*ABOUT THIS EXERCISE*: What are the lines below, starting at the line containing "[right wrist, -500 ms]" and ending at the line containing "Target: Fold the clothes"? Write them out exactly, ends included, without pictures.

*DATA*:
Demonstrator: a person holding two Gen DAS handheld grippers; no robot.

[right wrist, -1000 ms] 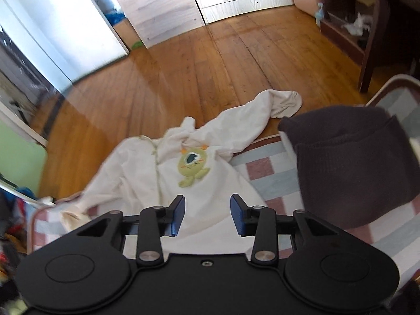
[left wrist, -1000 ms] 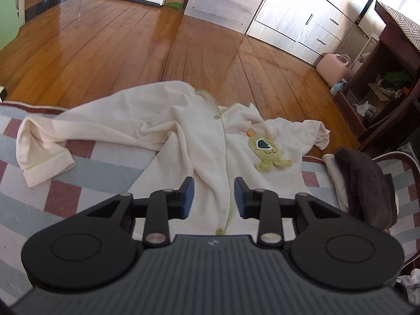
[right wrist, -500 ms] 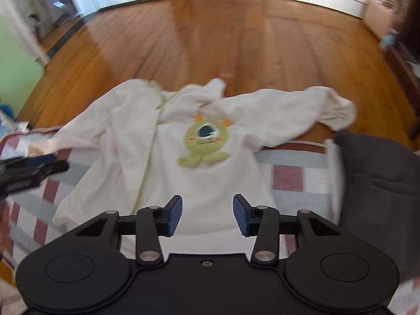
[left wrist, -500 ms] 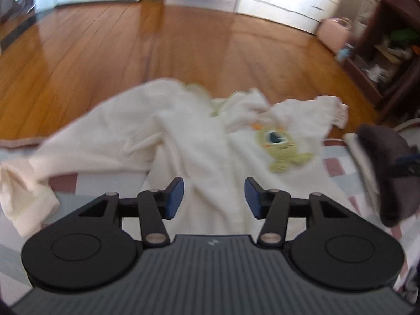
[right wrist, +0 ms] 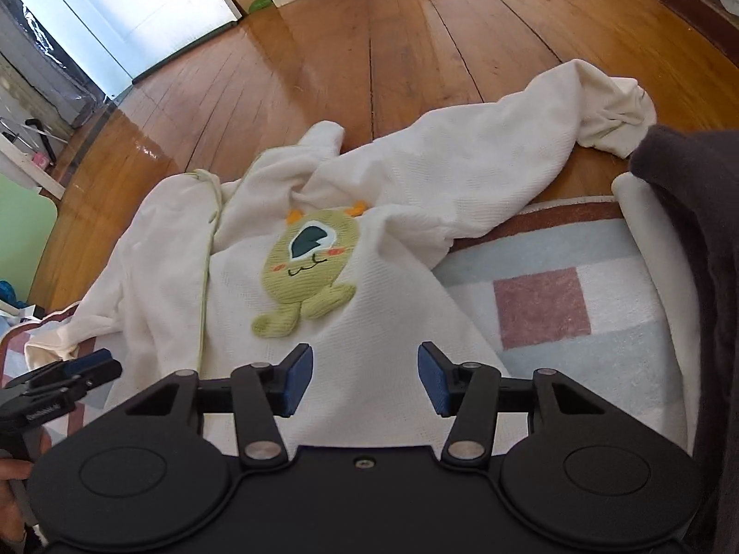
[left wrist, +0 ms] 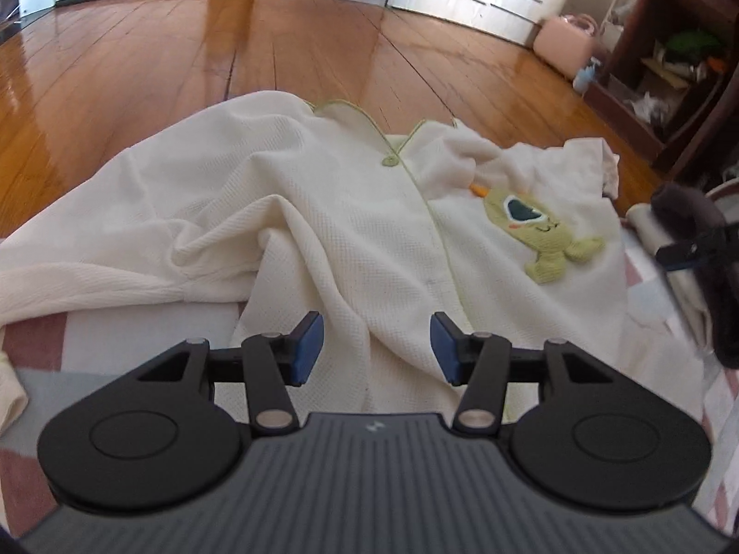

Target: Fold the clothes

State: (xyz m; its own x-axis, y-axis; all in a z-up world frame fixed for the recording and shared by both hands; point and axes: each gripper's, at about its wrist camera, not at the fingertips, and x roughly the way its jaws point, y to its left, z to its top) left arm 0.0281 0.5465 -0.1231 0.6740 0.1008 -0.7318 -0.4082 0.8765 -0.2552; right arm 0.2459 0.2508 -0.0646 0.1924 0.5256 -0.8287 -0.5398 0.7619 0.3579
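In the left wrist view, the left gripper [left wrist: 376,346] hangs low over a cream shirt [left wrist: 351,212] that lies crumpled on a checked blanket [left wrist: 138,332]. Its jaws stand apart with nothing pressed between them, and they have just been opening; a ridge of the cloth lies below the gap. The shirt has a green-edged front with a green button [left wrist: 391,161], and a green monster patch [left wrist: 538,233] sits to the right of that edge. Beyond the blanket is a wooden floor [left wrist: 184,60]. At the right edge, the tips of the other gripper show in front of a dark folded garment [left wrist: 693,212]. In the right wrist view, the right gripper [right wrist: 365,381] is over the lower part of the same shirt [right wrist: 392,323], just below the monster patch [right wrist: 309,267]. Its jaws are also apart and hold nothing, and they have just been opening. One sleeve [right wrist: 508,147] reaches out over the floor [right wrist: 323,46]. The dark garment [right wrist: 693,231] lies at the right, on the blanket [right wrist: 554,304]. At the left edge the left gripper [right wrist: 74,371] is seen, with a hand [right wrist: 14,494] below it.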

*SOLUTION TO THIS PROBLEM*:
[right wrist, -500 ms] 
[left wrist, -500 ms] 
[right wrist, +0 ms] 
[left wrist, +0 ms] 

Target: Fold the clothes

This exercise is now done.